How much less strange I hope this will be for her grandchildren — experiencing for the first time the death of a loved one — than the fearful imaginings as the curtains glide together at the crematorium, or the coffin joins the serried marble ranks of the dead. We have left her to the embrace of the earth, and I can walk away with peace in my heart.

 

A whiff of sulphur

IT HAS been a traumatic few months, and I take myself off in the campervan to recover. A new site is always a joy: this one is a grassy field by an orchard on a Yorkshire farm, with autumn colours starting to show, and the beginnings of an early-morning mist.

Campsites are great places for people-watching. In the evening sunshine, I sit idly in the sliding doorway of my van, feet up, glass of wine and the crossword, and marvel at the TARDIS that has driven in on the other side of the field. Out of the small black van appears first an awning, followed by folding chairs and table, a firepit, and a canvas windbreak to enclose them all. And then, most amazingly of all, a motorbike.

Their campfire flickers orange in the darkness, and there is a soft guitar. I’m uplifted. This could be Greenbelt. But another night, another site, and I get a dystopian vision of the Great Outdoors, as a veritable pantechnicon of a motorhome drives in, followed by the subsidiary transport of a second car. Out comes the awning, up goes the Sky dish. And, later, presided over in lordly isolation by the man of the van, out comes the barbecue, enclosed in steel — and reeking, not of succulent steak, but of paraffin.

 

Time was. . .

I HAVE taken the risky step of organising the first read-through of my new play before I’ve actually finished it, and can only imagine what my methodical scientist husband would have said. But I’m a journalist. I can’t work without a deadline. And the strategy has always worked before. And they’ve all said, Yes, lovely, see you on 3 November.

So, I throw myself with renewed vigour into the world of the early geologists and natural philosophers, and marvel at the confidence of the Archbishop of Armagh and Primate of All Ireland James Ussher (1581-1656) in ascribing a date to the creation of the world so credible that it was included in a chronology footnote in the King James Bible.

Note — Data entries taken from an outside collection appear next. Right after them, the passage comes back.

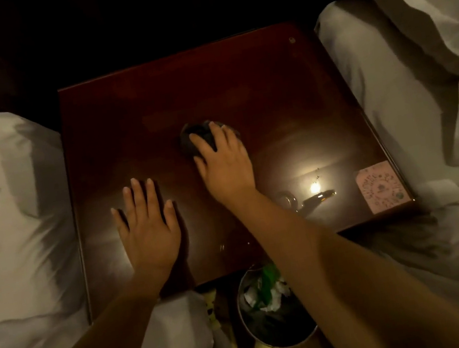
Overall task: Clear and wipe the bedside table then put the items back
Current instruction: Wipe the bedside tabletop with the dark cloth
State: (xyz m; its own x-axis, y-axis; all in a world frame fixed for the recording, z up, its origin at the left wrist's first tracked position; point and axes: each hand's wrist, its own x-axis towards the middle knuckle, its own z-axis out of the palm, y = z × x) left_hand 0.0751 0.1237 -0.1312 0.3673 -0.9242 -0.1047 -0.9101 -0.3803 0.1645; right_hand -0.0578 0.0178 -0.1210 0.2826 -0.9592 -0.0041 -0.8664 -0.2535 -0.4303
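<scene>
While the bedside table (253, 84) is largely cleared, wiping is judged under way: a dark cloth (196, 139) is pressed mid-top under the right hand (225, 168). The left hand (147, 227) is laid flat, released. A pink card (382, 186) remains; items await return.

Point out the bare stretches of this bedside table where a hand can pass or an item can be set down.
The bedside table is bare across its far half, beyond the right hand pressing the dark cloth, and along its far left side above the flat left hand. The near right corner is taken by a pink card, with lamp glare beside it.
</scene>
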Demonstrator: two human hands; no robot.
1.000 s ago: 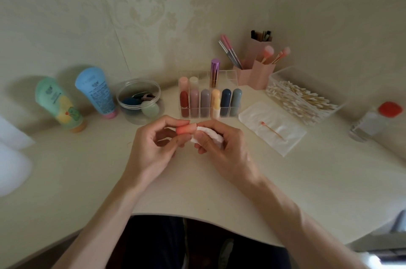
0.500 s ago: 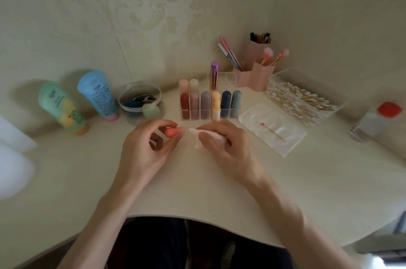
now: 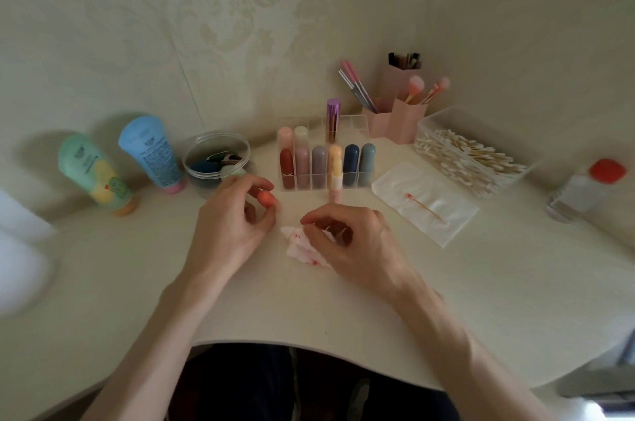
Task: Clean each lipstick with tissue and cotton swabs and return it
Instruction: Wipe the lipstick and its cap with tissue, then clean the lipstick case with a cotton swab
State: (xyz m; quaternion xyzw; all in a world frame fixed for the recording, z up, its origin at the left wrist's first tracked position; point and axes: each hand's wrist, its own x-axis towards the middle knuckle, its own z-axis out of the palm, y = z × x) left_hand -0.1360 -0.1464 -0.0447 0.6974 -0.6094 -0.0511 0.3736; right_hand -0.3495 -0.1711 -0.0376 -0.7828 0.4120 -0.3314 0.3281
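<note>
My left hand (image 3: 233, 218) pinches a small orange lipstick (image 3: 266, 198) between thumb and fingertips, just above the table. My right hand (image 3: 350, 242) is low over a crumpled white tissue (image 3: 300, 247) with red stains, its curled fingers holding the tissue against the table. Behind the hands stands a clear organizer (image 3: 364, 181) holding several lipsticks in red, pink, grey, yellow and blue. A pale pink cap (image 3: 334, 195) stands on the table just in front of it. A used cotton swab (image 3: 426, 208) lies on a flat white tissue (image 3: 446, 214) to the right.
A clear box of cotton swabs (image 3: 470, 159) and pink brush holders (image 3: 395, 120) stand at the back right. A bottle with a red cap (image 3: 584, 190) is at the far right. A clear jar (image 3: 216, 159) and two tubes (image 3: 151, 152) stand at the left.
My hands have drawn apart. The left carried the orange lipstick away to the left, and the right lowered the stained tissue to the table.
</note>
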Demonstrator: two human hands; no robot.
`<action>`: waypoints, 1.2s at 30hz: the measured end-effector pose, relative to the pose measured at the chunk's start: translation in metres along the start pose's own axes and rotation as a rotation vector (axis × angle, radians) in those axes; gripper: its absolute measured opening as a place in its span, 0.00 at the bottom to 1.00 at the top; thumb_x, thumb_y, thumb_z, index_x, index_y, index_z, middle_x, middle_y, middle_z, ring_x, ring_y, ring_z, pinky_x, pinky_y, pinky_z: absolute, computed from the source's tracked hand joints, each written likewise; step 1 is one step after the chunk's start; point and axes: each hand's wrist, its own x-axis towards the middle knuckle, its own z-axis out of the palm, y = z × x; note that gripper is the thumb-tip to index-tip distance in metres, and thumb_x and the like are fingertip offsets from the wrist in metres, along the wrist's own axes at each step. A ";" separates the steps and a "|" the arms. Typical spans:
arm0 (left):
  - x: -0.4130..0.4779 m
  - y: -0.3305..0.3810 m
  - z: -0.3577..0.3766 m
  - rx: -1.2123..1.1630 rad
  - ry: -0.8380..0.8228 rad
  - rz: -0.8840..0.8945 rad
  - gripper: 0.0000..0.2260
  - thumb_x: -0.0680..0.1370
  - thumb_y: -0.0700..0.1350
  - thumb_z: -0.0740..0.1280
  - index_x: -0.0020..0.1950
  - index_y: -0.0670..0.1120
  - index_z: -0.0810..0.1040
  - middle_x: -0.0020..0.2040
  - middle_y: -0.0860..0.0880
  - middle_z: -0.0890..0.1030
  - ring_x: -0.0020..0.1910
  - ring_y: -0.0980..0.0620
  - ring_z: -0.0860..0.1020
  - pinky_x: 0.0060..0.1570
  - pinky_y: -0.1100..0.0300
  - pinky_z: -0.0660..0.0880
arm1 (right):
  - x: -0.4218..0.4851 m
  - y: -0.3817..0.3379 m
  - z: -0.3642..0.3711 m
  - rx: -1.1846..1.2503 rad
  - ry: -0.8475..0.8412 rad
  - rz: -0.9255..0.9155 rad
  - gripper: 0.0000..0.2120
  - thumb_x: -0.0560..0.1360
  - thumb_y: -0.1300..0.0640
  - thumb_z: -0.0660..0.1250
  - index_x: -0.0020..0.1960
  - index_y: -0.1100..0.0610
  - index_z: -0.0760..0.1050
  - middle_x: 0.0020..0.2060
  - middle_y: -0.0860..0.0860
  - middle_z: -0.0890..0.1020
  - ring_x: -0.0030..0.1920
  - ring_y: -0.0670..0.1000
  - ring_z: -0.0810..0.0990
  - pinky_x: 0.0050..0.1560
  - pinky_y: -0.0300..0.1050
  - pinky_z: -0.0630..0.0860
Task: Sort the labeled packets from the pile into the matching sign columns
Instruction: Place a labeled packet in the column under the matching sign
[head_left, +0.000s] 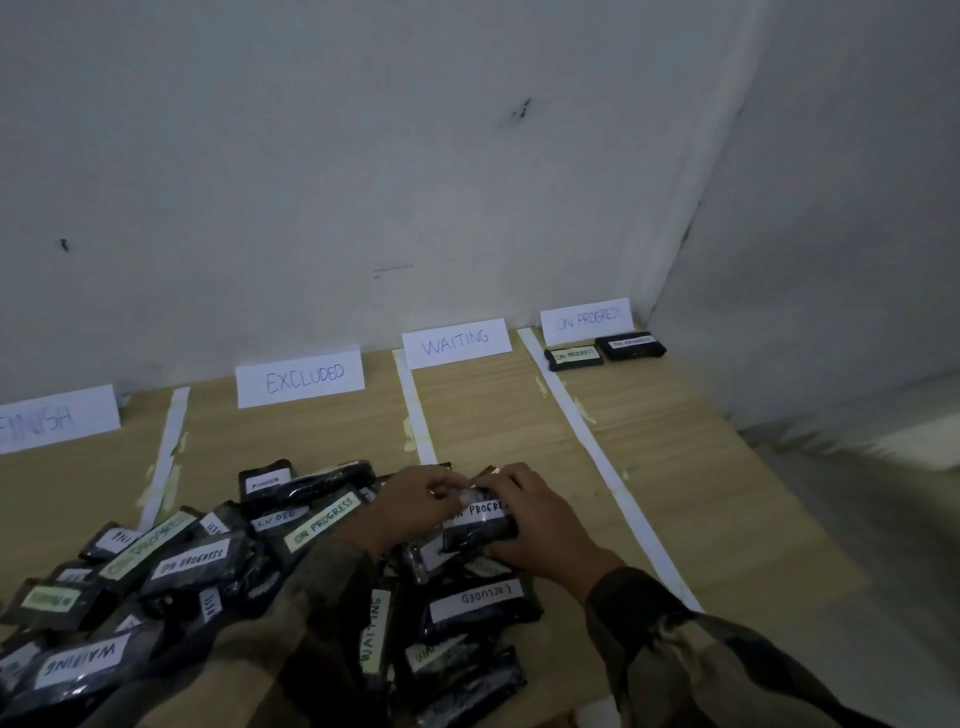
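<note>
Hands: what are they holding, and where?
Both grip one ON PROGRESS packet: left hand pinches its far left edge, right hand wraps its right end.

Dim light here, everything greyish and a bit murky. Straight ahead of me stands a pale back wall (363, 156), plain and scuffed in places. There's a dark smudge (521, 110) high up toward the right, and a smaller dark spot (64, 244) lower down on the left. A faint short line (393, 269) marks the wall near the middle. On my right a side wall (841, 234) meets it in a corner (696, 223), with a darker seam running down the join. Below me, the counter (691, 483) is light wood grain, its far end reaching into that corner. Past its right edge the floor (893, 545) shows grey and blurred.
</note>
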 end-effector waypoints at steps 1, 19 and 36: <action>0.004 0.004 0.003 -0.001 0.002 -0.011 0.12 0.75 0.47 0.69 0.58 0.48 0.79 0.54 0.51 0.81 0.50 0.55 0.78 0.49 0.63 0.73 | -0.001 0.007 -0.004 0.004 0.004 0.024 0.31 0.67 0.51 0.72 0.68 0.49 0.67 0.59 0.49 0.68 0.56 0.50 0.72 0.42 0.40 0.67; 0.110 0.043 0.086 0.706 0.023 0.217 0.35 0.63 0.70 0.58 0.62 0.51 0.76 0.57 0.50 0.79 0.56 0.46 0.79 0.49 0.48 0.76 | 0.008 0.149 -0.084 -0.103 0.079 0.368 0.31 0.67 0.53 0.72 0.68 0.52 0.66 0.60 0.52 0.67 0.56 0.54 0.73 0.47 0.43 0.73; 0.260 0.075 0.155 0.619 0.048 0.152 0.30 0.73 0.63 0.61 0.72 0.53 0.63 0.71 0.51 0.68 0.69 0.50 0.65 0.67 0.51 0.63 | 0.096 0.313 -0.133 -0.143 0.013 0.458 0.32 0.70 0.55 0.70 0.72 0.52 0.63 0.65 0.52 0.64 0.63 0.52 0.66 0.60 0.44 0.71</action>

In my mind, I had dismissed him as a likely charlatan, before discovering that he was a renowned scholar and theologian, and had one of the biggest libraries in Europe. He arrived at his calculated guess that God created the world on Sunday 23 October 4004 BC by adding up the lifespans of who begat whom, from Adam to Solomon, diving into Babylonian, Persian, and Roman history for the period from Solomon to Christ.

Taking into account the autumn equinox, he worked backwards from the sabbath — the seventh day — to establish it must have been a Sunday in October. And, calculating that the Flood occurred 1656 years after the Creation, he concluded that Noah embarked on Sunday 7 December 2349 BC, spent just over a year on the ark, and disembarked on 18 December the following year.

I eat a large slice of humble pie.

 

Heavenly host

WE ARE approaching our patronal festival of St Michael and All Angels, which, by good fortune, this year falls on the fifth Sunday, scheduled for choral evensong. The youthful saint is depicted with drawn sword on the marble panel behind the altar; and angel faces suffering mild erosion still gaze keenly out from our Victorian stonework.

What rousing stuff it all is! Our choirmaster sources copies of the anthem “Around the throne of God” (Charles Waters, words J. M. Neale) from we know not where, but, at 3d. a copy, it has clearly stood the test of time:
 

Bright things they see, sweet harps they hold,
And on their heads are crowns of gold. . .

So shall no wicked thing draw near,
To do us harm or cause us fear.
And we shall dwell when life is past
With angels round thy throne at last. 

No Amen. None needed.

 

Pat Ashworth is a journalist and playwright.